**What is being asked:**
Leave the images aside and copy out the whole listing, exact to the word.

»»

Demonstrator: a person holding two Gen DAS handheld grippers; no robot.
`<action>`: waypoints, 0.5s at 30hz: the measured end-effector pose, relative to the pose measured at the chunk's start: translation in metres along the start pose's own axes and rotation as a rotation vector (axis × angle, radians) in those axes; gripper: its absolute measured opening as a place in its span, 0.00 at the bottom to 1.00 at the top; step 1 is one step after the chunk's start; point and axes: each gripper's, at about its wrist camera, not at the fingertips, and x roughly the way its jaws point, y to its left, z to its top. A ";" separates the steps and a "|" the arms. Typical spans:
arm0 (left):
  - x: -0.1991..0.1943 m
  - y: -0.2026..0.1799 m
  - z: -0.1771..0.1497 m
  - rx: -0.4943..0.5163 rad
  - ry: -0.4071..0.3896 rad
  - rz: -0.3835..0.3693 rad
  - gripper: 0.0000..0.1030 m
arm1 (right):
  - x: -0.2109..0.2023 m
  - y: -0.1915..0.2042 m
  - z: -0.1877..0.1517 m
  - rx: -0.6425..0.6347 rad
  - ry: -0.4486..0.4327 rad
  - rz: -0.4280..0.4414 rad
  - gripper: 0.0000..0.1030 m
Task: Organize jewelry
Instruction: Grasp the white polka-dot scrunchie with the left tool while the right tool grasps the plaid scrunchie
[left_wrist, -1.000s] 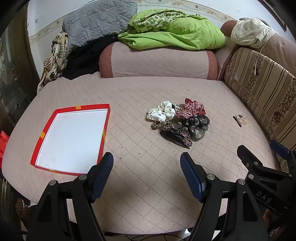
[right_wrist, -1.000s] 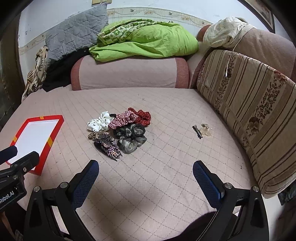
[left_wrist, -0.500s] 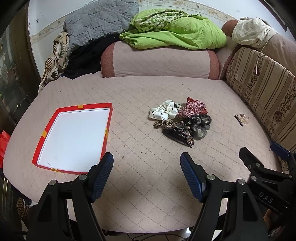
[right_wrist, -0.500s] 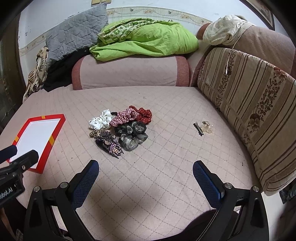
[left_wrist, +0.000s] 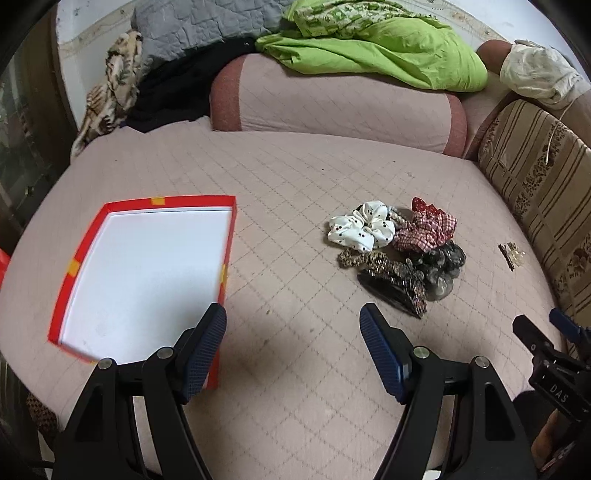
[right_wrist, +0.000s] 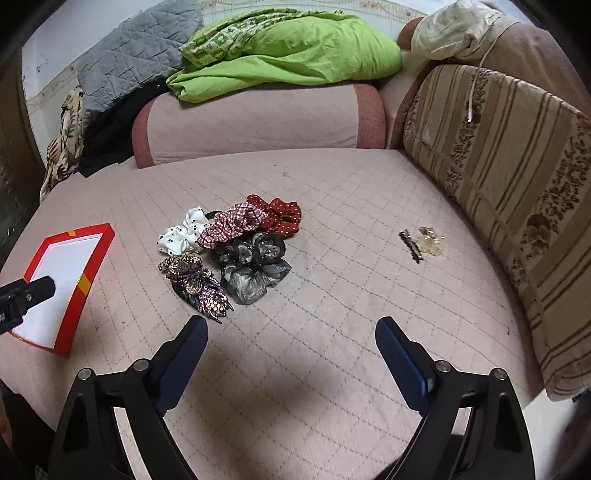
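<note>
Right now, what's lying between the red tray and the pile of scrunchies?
Nothing: between the red tray and the pile of scrunchies there is only bare quilted cover, clearest in the left wrist view.

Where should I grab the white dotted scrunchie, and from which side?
Pinch the white dotted scrunchie across its puffy outer ruffle on the side facing the red tray, coming from above. That edge lies free, while the opposite edge touches the checked scrunchie.

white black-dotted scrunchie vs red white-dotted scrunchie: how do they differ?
The white black-dotted fabric scrunchie lies at the pile's red-tray end; the red white-dotted fabric scrunchie lies at the striped-cushion end. The white one is almost fully exposed; the red one is partly covered by a checked scrunchie. Both are gathered, dotted, and ungripped.
</note>
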 end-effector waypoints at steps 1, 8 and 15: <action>0.005 0.001 0.004 0.000 0.004 -0.003 0.72 | 0.003 0.000 0.002 -0.003 0.001 0.006 0.89; 0.054 0.003 0.038 -0.009 0.048 -0.048 0.72 | 0.033 0.009 0.026 -0.014 0.008 0.092 0.79; 0.113 0.003 0.075 -0.065 0.099 -0.136 0.72 | 0.070 0.019 0.059 0.009 0.003 0.178 0.77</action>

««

**Solved problem:**
Demonstrator: a person holding two Gen DAS handheld grippers; no robot.
`<action>`: waypoints, 0.5s at 30hz: the measured end-effector pose, relative to the pose measured at the chunk's start: translation in metres along the start pose's own axes and rotation as a rotation vector (axis × angle, radians) in those axes; gripper: its absolute measured opening as a place in its span, 0.00 at the bottom to 1.00 at the top; step 1 is one step after the chunk's start; point and axes: each gripper's, at about its wrist camera, not at the fingertips, and x roughly the way its jaws point, y to its left, z to its top. A ";" separates the steps and a "|" the arms. Typical spans:
arm0 (left):
  - x: -0.1991..0.1943 m
  - y: -0.2026..0.1799 m
  - z: -0.1771..0.1497 m
  - rx: -0.4943..0.5163 rad
  - ry: -0.4071..0.3896 rad
  - rz: -0.3835..0.3693 rad
  - gripper: 0.0000..0.1030 m
arm1 (right):
  - x: -0.2109..0.2023 m
  - y: -0.1915..0.2042 m
  - z: -0.1877..0.1517 m
  - rx: -0.6425..0.6347 rad
  - ry: -0.4486..0.4327 rad
  - rz: -0.4280..0.4414 rad
  - gripper: 0.0000..0.1030 m
Task: Organize jewelry
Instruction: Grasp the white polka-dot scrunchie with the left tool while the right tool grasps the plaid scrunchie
[left_wrist, -1.000s] 
[right_wrist, -1.000s] 
[left_wrist, -0.500s] 
[right_wrist, -0.500s] 
[left_wrist, +0.000s] 
[right_wrist, +0.000s] 
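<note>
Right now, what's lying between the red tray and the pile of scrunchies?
Nothing: between the red tray and the pile of scrunchies there is only bare quilted cover, clearest in the left wrist view.

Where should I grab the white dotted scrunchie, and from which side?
Pinch the white dotted scrunchie across its puffy outer ruffle on the side facing the red tray, coming from above. That edge lies free, while the opposite edge touches the checked scrunchie.

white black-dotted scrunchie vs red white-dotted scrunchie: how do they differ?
The white black-dotted fabric scrunchie lies at the pile's red-tray end; the red white-dotted fabric scrunchie lies at the striped-cushion end. The white one is almost fully exposed; the red one is partly covered by a checked scrunchie. Both are gathered, dotted, and ungripped.
</note>
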 end-effector waypoints at steps 1, 8 and 15: <action>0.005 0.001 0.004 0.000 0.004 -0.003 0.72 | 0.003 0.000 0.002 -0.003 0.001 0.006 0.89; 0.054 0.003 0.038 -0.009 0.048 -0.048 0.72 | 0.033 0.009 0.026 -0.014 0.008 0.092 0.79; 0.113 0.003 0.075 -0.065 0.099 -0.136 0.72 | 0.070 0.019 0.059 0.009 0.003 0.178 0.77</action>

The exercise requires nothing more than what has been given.